Neither assumptions discussed so far are either original or radical; they are both shared by Distributed Morphology, too. Nanosytax, however, breaks with DM in how syntax-morphology mismatches should be handled. DM has a suite of post-syntactic operations: a morphology module on the PF-branch. Morphology adapts the output of syntax to the vocabulary of the lexicon: if syntax yields a tree that cannot be spelled out, morphology comes into the picture to fix the situation. Morphology covers a variety of PF-operations such as Fusion, Fission, Im-poverishment/Obliteration, readjustment rules, insertion of dissociated features/morphemes and PF-movement/Morphological merger (of two kinds, Lowering happens before, while Local Dislo-cation happens after vocabulary insertion). I will not be concerned with the technicalities of these operations here, though later on I will make reference to some of them at appropriate points for comparison with Nanosyntax. For discussion of DM’s morphological operations, I refer the reader to Halle and Marantz (1993, 1994); Embick (1998); Harley and Noyer (1999); Embick and Noyer (2001, 2007); Arregi and Nevins (2008) and Siddiqi (2009).

Nanosyntax has no morphological component, or post-syntactic operations of any kind (apart from vocabulary insertion). If syntax yields a tree that cannot be lexicalized then that particular structure simply doesn’t have a well-formed spellout. DM’s Fusion and Fission fall out as a direct consequence of lexical insertion (to be explained later); the other morphological operations have no equivalents and cannot be rendered in Nanosyntax. This kind of architecture is more restricted than DM because it dispenses with a range of operations and has fewer modules. Consequently, the viability of this theory is well worth pursuing.

One of the basic assumptions of Nanosyntax is that every syntactic feature of a tree-representation must receive a spellout. This principle, called the Exhaustive Lexicalization Principle, is detailed in F´abregas (2007).

(18) Exhaustive Lexicalization Principle:

Every syntactic feature must be lexicalized. (F´abregas, 2007, p. 167.)
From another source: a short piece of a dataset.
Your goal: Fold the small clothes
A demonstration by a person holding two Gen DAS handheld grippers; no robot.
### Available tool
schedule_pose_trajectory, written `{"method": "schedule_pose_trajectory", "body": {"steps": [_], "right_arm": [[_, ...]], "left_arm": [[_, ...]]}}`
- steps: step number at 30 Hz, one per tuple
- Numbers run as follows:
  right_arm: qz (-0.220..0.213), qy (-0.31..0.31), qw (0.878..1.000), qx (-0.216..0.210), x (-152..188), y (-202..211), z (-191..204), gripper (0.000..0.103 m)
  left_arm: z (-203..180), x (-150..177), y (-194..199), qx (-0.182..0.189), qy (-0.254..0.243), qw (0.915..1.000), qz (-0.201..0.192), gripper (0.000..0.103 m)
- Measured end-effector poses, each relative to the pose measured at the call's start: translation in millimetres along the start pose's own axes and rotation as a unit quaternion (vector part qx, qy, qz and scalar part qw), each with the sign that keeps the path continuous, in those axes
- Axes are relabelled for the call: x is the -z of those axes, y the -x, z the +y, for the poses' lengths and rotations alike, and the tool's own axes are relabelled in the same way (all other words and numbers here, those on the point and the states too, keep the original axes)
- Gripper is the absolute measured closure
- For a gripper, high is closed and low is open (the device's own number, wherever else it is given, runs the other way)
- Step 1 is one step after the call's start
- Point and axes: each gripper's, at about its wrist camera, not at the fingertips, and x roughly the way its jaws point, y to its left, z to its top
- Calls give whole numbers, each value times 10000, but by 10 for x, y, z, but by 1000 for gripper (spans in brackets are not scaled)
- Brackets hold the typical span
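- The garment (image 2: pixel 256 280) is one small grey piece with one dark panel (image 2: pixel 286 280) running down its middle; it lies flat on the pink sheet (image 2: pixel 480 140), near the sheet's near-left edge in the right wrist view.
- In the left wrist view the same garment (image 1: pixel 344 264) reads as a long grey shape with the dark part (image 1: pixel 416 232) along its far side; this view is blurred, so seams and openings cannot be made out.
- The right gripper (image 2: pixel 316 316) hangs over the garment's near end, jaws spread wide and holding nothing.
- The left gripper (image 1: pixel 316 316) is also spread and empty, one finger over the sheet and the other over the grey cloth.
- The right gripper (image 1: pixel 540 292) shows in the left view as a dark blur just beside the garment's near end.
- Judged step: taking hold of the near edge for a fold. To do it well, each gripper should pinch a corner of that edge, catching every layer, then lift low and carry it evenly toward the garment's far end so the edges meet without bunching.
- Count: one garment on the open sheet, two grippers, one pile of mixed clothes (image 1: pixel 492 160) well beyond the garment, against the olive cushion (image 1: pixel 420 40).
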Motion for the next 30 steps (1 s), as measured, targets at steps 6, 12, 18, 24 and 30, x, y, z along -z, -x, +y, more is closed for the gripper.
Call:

This principle requires every feature in the output of syntax to be associated to some phonology, but crucially, it does not require that phonology to be overt. That is, features are allowed to remain inaudible as long as they are realized by a phonologically null element. Note that the principle does not regulate the distribution of empty categories; that must be taken care of independently.

The Exhaustive Lexicalisation Principle has a number of parallels in other frameworks. Bonet (1991), for instance, argues that the role of impoverishment is to delete the features that would receive no spell out if they remained in the representation. In essence, its role is to create rep-resentations that can be exhaustively lexicalized. This idea has been taken up in the subsequent DM literature. The crucial difference between (18) and Bonet’s proposal is that the Exhaustive Lexicalisation Principle places a requirement on the output of syntax, while Bonet places the same requirement on the output of morphology.

In Borer’s (2005) exo-skeletal theory functional heads are open values that can be assigned range in various ways. Every open range introduced into syntax must be assigned range in one way or another, or else the derivation does not converge. This obligatory range assignment is reminiscent of the Exhaustive Lexicalisation Principle, but of course cannot be equated with it (range assignment can be brought about by insertion of a head, specifier-head agreement and even a long-distance relationship, thus it does not call for phonological material in the head, but the Exhaustive Lexicalisation Principle requires this).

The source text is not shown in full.